*Task description:*
Give back all of the data exactly as it stands, with the pictures removed.

*Source material:*
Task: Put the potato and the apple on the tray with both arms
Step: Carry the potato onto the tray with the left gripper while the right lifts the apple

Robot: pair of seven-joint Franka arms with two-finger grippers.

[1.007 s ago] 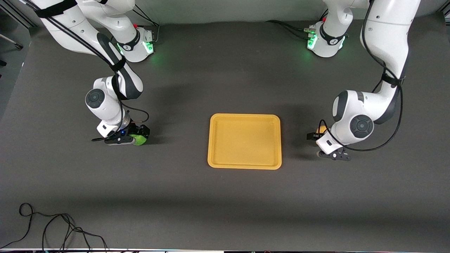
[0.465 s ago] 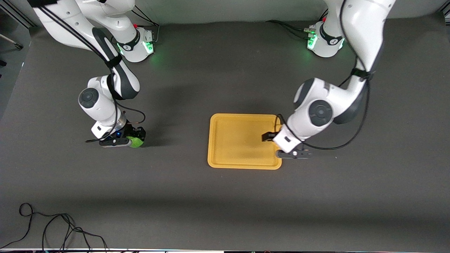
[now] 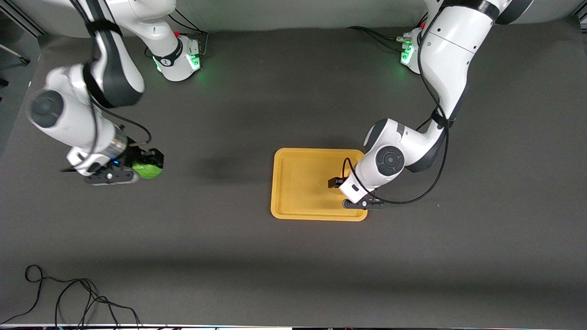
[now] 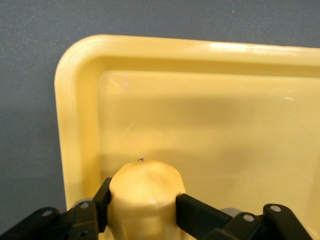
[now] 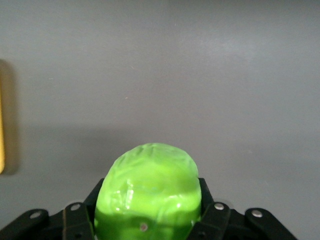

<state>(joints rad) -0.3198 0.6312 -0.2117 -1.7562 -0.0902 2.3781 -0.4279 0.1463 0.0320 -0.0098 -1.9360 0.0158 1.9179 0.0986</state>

*Response area:*
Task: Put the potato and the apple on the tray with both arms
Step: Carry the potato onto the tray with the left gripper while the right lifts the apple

Robot: pair of seven-joint Franka arms with two-finger grippers.

[1.007 s ago] 
[0.465 s ago] 
[now] 
[now] 
[now] 

<state>(joints rad) -0.3198 0.6312 -0.2117 -1.7562 -0.0902 2.3781 -0.4279 0.1463 0.0320 -0.0098 -1.9360 0.0158 1.9179 0.0986</state>

That completes the exercise.